Fatima. (En arabe les premiers mots, puis répétés en français) Souviens-toi Fatima. Je me souviens. Il m’a conduite jusqu’à sa maison. De force il m’avait épousée et m’avait promis l’amour et la félicité. Quelqu’un a ouvert la porte de sa maison. C’était une femme au ventre rond. Qui est cette femme au ventre rond ? Il a dit : c’est ma première épouse, celle que je n’ai pas choisie, celle que mes parents m’ont donnée. J’ai dit à la femme : bats-moi, tue-moi, refuse-moi, n’accepte pas ce que ma mère a subi ! Elle m’a regardée sans comprendre. Elle a dit : mais tu es belle toi, ta vie sera parfumée. Tu es ma sœur. Pourquoi veux-tu que je te chasse ? Notre mari est fort, c’est lui qui choisit. Résigne-toi et profite de son amour. Je ne me suis pas résignée. La savoir délaissée et maltraitée. Savoir ses larmes silencieuses chaque nuit. Nous savoir toutes deux démunies et trahies. Toutes deux grosses d’un enfant à venir, à cinq lunes de distance. Piégées comme deux oiseaux en cage. Souviens-toi Fatima comme tu as refusé. J’aurais pu choisir la mort, j’ai choisi la vie. J’ai choisi la liberté. Je me suis enfuie de la clinique avec mon bébé de cinq jours dans les bras. J’ai pris le premier autobus et je me suis enfuie.
5.
La Grand-Mère. On ne fait jamais ça. Ta mère l’a fait. Elle est partie. Elle a quitté son mari, avec toi dans les bras. Quelqu’un dans le bus lui a offert le billet. Des gens l’ont recueillie et l’ont aidée à prendre le train. Elle est arrivée dans ma petite chambre avec toi dans les bras. On ne fait jamais ça. Personne ne fait ça. Personne ne sait le faire. Ta mère l’a fait. Ma fille avait des ailes dans le dos.

La Fille. Elle vole. Elle part. Elle quitte. Elle choisit. Et moi, qui je suis dans tout ça ? Grand-mère dis le moi.

La Grand-Mère. C’est moi qui t’ai élevée. Ta mère se voilait tous les matins pour aller étudier. Elle croisait son mari qui ne la reconnaissait pas et elle allait étudier. Pendant cinq années ta mère a étudié, sans rien demander, sans rien dire à son père, sans rien dire à son mari qui avait enfin accepté le divorce. Libre était ta mère. Tu es la fille de cette femme-là. Tu es la fille de Fatima.

La Fille. Je n’ai pas de nom, je suis sa fille.

La Grand-Mère. De quoi as-tu peur, fille de Fatima ? Chante-moi une chanson. Viens que je peigne tes cheveux. Viens que je lisse tes plumes bel oiseau. N’aies pas peur, toi aussi tu pourras ouvrir tes ailes. Le ciel que ta mère a ouvert est plus vaste que toutes les mers et que toutes les terres du monde. Chante.

La Fille chante un chant arabe. Sa grand-mère la coiffe.

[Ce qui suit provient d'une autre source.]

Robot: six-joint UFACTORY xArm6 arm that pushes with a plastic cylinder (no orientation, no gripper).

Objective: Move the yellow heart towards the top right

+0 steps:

La Grand-Mère. (En arabe la première phrase répétée ensuite en français) Allah veille sur Fatima, Allah veille sur toi. Sur vos deux épaules les anges sont en équilibre. C’est toujours celui du grand livre blanc qui sourit. (En arabe, puis répété en français) La lumière est sur ton épaule droite. C’est ta mère qui l’a posée. (En arabe)

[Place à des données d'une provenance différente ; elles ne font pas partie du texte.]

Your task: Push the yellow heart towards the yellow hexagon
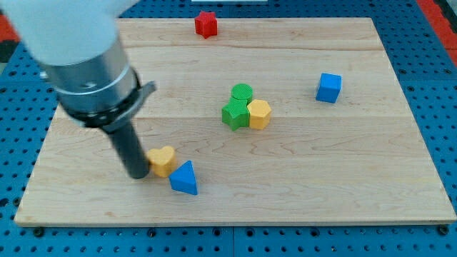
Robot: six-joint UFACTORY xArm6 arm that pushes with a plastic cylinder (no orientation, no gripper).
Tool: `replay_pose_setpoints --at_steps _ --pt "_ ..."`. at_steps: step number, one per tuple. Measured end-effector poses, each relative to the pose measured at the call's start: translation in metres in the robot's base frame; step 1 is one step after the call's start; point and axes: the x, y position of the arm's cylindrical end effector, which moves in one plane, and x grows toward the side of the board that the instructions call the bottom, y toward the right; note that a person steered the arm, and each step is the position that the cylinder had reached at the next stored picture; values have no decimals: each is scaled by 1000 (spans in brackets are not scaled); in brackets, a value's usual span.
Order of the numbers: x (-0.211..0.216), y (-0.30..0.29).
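Blue triangle (pixel 185 178) nearest the view's bottom edge, left of centre on the wooden desk (pixel 343 171). Touching or just beside its upper left corner: yellow heart (pixel 163 160). My tip (pixel 137 173) sits at the heart's left side, in contact or very nearly; rod rises up-left into the grey arm body. No jaws on this rig, only the rod, so nothing is being held.

Further up, near desk centre: tight cluster of three. Yellow hexagon (pixel 259 113) on the cluster's right, green star-like block (pixel 233 115) pressed against its left, green cylinder (pixel 242 93) above, touching both. The heart lies well apart from the hexagon, toward the view's lower left.

Blue cube (pixel 329 87) alone at the view's right. Red block (pixel 206 23), star-like in outline, at the top edge. Blue pegboard (pixel 435 86) surrounds the desk.
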Motion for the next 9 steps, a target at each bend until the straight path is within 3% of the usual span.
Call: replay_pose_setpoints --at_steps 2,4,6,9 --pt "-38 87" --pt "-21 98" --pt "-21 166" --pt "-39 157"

La Fille. Je suis si seule. Dans ce pays si froid. Personne dans les rues le soir. Personne à sourire. Pas de thé, pas d’orange et d’amande à partager. Pas de rire. Grand-mère. Et toi qui n’es pas là. Il n’y a pas de chemin pour moi dans leur brouillard. Je suis si seule. Même maman pleure quand je suis au lycée.

La Grand-Mère. Tu vas au lycée. C’est le bon chemin pour la liberté. Dans le brouillard tu es seule mon enfant mais tu es libre. Je ne connais pas le brouillard.

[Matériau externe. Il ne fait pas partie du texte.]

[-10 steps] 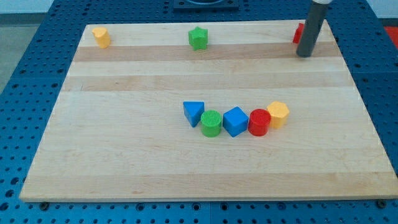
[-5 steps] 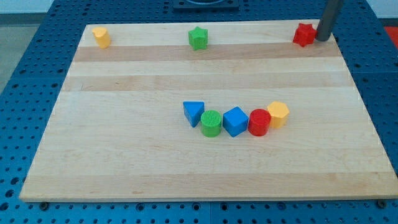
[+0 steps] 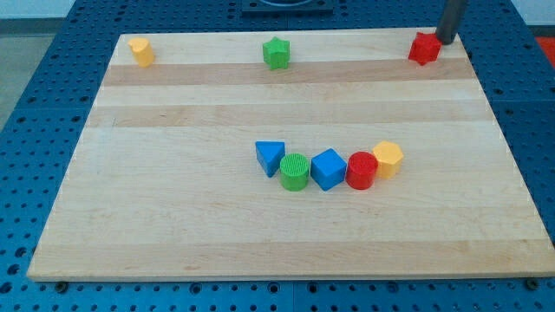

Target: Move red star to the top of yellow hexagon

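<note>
My tip [image 3: 446, 41] sits at the far 1 o'clock corner of the wooden counter [image 3: 173, 217], just beside the red star [image 3: 424, 48] on its 2 o'clock side; whether the two actually touch is hard to tell from this angle. The arm carries no gripper, only the dark rod, so there is nothing to open or close.

The red star stands near the counter's top edge at the view's right, well apart from the yellow hexagon [image 3: 388, 159], which lies roughly at 6 o'clock from it, a little right of the counter's middle. That hexagon ends a curved row of five blocks: at its 8 o'clock, touching it, is a red cylinder [image 3: 361, 170], then a blue cube [image 3: 329, 169], a green cylinder [image 3: 295, 171] and a blue triangle [image 3: 270, 157] at the row's left end, each close against its neighbour.

Along the top edge, a green star [image 3: 276, 53] stands near the 12 o'clock position, and a small yellow block [image 3: 140, 51], its shape unclear, sits toward the 11 o'clock corner.
</note>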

La Fille. Ça aveugle, ça étouffe et ça glace sous la peau.

La Grand-Mère. Ce brouillard se dissipera, mon enfant, ma toute belle, belle comme le jour et la fleur de Barbarie.

La Fille. Je ne connais personne dans ce pays-là.

La Grand-Mère. Tu connaîtras l’amour. Il y a un homme pour toi au bout de chacun de tes pas. Celui que tu te choisiras sera pour toi. Souviens-toi de Fatima. Souviens-toi de celui qu’elle a choisi.